Un legame che potevamo esplorare, rafforzare e far crescere.”

                Un colpo al cuore per il finale del primo capitolo di questa dilogia, che ha tenuto sulle spine anche noi lettrici; abbiamo vissuto con Tess l’inizio di questo amore, ci siamo concessi di credere che il lieto fine fosse possibile e non solo nelle favole e abbiamo creduto alle promesse che Scott le ha fatto guardandola negli occhi. È per questo che non eravamo pronte a vedere spazzati via i loro sentimenti con un colpo di spugna.

                Ma il destino a volte è crudele, ci mette di fronte a ostacoli che ci sembrano insormontabili e ci sfida a lottare per i nostri sogni; solo che, partecipare alla festa di fidanzamento dell’uomo che ci ha rubato il cuore, è troppo persino per chi non sa perdere.

                Tess è pronta a scappare via e rinunciare a tutto, in un attimo di debolezza; ma, non appena si ferma a provare a dare un senso all’ultima mezz’ora più devastante della sua vita, accade l’inimmaginabile. Le carte in tavola sono state scompigliate, in apparenza, in maniera irreversibile. Eppure, non tutto è come sembra, e Scott Sebastian è pronto a dimostrarglielo.

                Le confessa che il fidanzamento con Kendra è solo un accordo preso con suo padre mesi prima, quando ancora non la conosceva; le spiega che il ritorno improvviso di Kendra è stato anche per lui una sorpresa, così come la sua decisione di accettare quella proposta di matrimonio alla quale non pensava nemmeno più. Ma soprattutto, ammette che non è disposto a sottostare ai patti, perché nelle ultime settimane qualcosa è cambiato: ha conosciuto lei e se n’è innamorato.

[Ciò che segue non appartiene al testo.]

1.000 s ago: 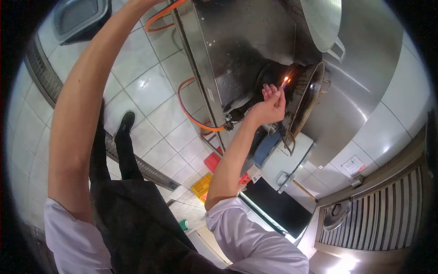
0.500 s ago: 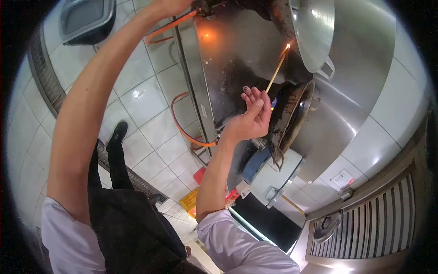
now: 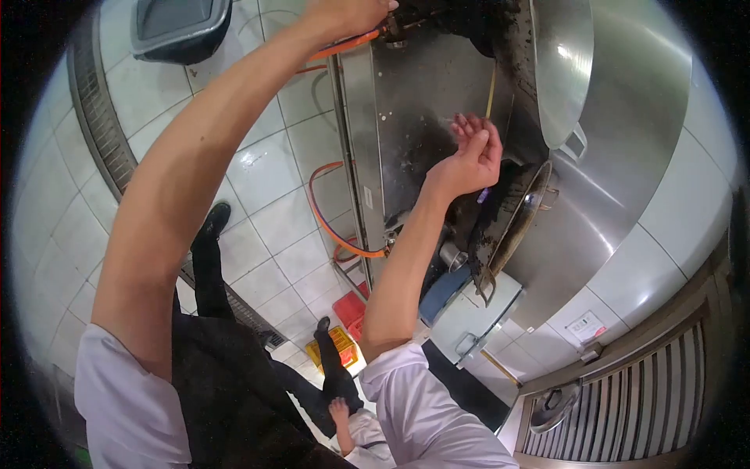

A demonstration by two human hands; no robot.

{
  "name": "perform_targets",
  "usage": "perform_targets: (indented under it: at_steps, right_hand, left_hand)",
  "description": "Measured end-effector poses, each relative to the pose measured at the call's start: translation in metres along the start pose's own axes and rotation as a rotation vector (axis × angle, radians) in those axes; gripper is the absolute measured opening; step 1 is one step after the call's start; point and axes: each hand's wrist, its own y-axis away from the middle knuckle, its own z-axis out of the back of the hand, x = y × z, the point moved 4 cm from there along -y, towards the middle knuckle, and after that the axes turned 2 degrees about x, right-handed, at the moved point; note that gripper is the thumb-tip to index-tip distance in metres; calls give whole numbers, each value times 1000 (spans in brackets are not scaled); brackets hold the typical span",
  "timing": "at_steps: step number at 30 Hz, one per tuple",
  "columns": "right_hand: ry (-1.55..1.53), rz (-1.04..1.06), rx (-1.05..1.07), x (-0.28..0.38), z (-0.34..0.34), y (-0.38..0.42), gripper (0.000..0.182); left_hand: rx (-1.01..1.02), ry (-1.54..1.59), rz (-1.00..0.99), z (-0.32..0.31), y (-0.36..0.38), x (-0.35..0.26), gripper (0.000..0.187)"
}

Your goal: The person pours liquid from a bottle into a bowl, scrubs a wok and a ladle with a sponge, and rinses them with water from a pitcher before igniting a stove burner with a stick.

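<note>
My right hand (image 3: 473, 160) pinches a thin wooden stick (image 3: 491, 94) between thumb and fingers. The stick's far end reaches into the dark space beside a large, blackened wok (image 3: 564, 70); no flame shows on it. At the top edge my left hand (image 3: 351, 16) is beside a gas valve (image 3: 396, 30) with an orange hose (image 3: 344, 45). Its fingers are mostly cut off by the frame. Below my right hand, a second sooty wok (image 3: 519, 223) rests tilted in view, with a small bluish-violet glow (image 3: 483, 195) beside it.
A steel stove front (image 3: 414, 102) runs beside my arms. Another orange hose (image 3: 320, 207) loops from it. A grey bin (image 3: 181, 31) stands on the tiled floor (image 3: 258, 164). Another person's hand (image 3: 338, 410) and dark-trousered leg show low in view, near a yellow crate (image 3: 332, 349).
The flame on the stick's tip and its orange reflection no longer show. My right hand has moved up, pushing the stick further in beside the wok. Another person has come into view.
</note>
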Motion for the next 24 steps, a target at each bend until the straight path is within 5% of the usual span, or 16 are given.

Bellissime parole e un discorso emozionante, se non fosse che entrambi sapevano quanto una decisione del genere potesse influire negativamente su tutto il resto. Perché, purtroppo, le redini di tale scelta sono nelle mani di un uomo ancora più potente di Scott, suo padre. Un uomo senza scrupoli, glaciale di fronte al cuore palpitante del figlio che gli chiede di annullare l’accordo, intenzionato a salvaguardare l’azienda e la sua immagine persino al costo della felicità di Scott. E Scott è pronto a sacrificarla per Tess.

Il suo matrimonio al costo del finanziamento per cui Tess ha lavorato sodo, lo stesso che potrebbe portare benefici non indifferenti alla sua migliore amica, affetta da una patologia di cui si parla ancora troppo poco: la Neuropatia Autonomica.

È immorale, spregevole, ai confini dell’assurdo. Eppure, è l’unica moneta di scambio che il padre di Scott conosce e pretende.

Ai due non resta che trovare un modo per impedire questa follia, senza perdere il finanziamento. Un’impresa impossibile.

O forse no.

Durante questa seconda parte della storia, l’autrice ci porta nel cuore della vita di Scott e ci mostra i lati più oscuri dell’essere potenti; al tempo stesso, ci conduce nei meandri dell’animo gentile di Tess, una donna forte e indipendente, ma non invincibile. Quelli che sono stati per anni suoi punti di forza, come la consapevolezza, l’autocontrollo e tenere i piedi saldi a terra, si rivelano i suoi peggiori nemici, che non le permettono di sognare o illudersi nel momento in cui tutti i presupposti vengono infranti senza pietà.

La storia poteva essere conclusa nel primo libro? Forse sì, ma avevamo bisogno di questo secondo capitolo per immergerci completamente nei binari spregiudicati della ricchezza e del potere, ma anche per comprendere a fondo le ragioni di alcuni atteggiamenti dei personaggi o alcuni rapporti non approfonditi come si meritavano nel primo romanzo.

Inoltre, vivere da vicino ogni difficoltà che Tess e Scott incontrano sul loro cammino, sussultare insieme a loro degli imprevisti e sentirci impotenti di fronte all’inevitabile, non ha prezzo. Così come trovare una soluzione e mettere in moto gli ingranaggi di quella macchina che, forse, riuscirà a portarli al traguardo con il sorriso sulle labbra e il cuore gonfio d’amore, passando dall’entrata principale proprio quando tutte le porte sembravano sigillate.

“Ho sempre scelto te. Fin dall’inizio. Non ho mai smesso di sceglierti.”

Amici e cari lettori, vi consiglio di leggere questa dilogia, perché tutti abbiamo bisogno di sapere che le favole possono trasformarsi in realtà.

In fin dei conti, niente è impossibile, se ci crediamo davvero.